## Work request:
Lines from the top of the listing down to the one with "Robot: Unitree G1", inclusive, are to be copied exactly.

========================================

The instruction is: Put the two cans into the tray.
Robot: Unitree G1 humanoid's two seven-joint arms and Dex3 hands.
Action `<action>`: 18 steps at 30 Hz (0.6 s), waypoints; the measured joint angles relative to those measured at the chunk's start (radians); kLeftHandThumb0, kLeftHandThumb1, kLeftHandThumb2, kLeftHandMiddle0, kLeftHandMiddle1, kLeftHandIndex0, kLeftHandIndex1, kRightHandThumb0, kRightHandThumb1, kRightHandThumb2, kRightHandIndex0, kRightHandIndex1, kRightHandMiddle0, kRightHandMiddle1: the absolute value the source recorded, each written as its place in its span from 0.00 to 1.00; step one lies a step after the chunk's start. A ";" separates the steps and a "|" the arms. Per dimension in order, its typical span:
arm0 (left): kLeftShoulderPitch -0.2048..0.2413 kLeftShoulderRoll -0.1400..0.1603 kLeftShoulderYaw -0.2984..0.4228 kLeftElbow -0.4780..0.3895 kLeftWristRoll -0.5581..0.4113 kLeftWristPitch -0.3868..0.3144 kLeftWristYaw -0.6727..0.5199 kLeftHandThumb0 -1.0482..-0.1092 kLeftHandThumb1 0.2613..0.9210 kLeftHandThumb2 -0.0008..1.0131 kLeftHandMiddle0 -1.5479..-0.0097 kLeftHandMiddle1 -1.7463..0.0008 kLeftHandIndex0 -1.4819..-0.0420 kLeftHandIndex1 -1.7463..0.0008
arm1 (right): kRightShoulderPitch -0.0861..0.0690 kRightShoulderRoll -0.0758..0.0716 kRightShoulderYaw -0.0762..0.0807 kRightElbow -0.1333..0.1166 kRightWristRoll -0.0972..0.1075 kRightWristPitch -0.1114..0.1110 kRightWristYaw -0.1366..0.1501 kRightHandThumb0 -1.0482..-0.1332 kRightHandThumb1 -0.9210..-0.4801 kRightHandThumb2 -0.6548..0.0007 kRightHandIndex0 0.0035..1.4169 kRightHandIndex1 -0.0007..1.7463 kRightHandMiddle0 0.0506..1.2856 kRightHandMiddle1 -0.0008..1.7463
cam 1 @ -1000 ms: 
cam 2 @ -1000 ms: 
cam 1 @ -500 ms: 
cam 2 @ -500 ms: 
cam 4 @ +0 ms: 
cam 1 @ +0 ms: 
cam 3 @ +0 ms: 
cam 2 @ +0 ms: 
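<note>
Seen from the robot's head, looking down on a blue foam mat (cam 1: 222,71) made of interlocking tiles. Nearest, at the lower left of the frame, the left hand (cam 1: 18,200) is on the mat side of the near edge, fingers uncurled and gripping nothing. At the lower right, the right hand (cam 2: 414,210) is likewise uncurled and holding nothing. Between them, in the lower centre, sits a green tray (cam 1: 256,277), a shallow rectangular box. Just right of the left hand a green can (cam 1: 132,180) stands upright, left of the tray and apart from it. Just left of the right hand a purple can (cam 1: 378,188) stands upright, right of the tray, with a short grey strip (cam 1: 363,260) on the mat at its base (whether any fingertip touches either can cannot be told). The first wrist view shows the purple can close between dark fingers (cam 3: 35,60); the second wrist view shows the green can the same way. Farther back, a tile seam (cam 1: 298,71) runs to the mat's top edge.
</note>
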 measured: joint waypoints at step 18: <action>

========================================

## Response to the exercise:
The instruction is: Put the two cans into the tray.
Robot: Unitree G1 humanoid's two seven-joint arms and Dex3 hands.

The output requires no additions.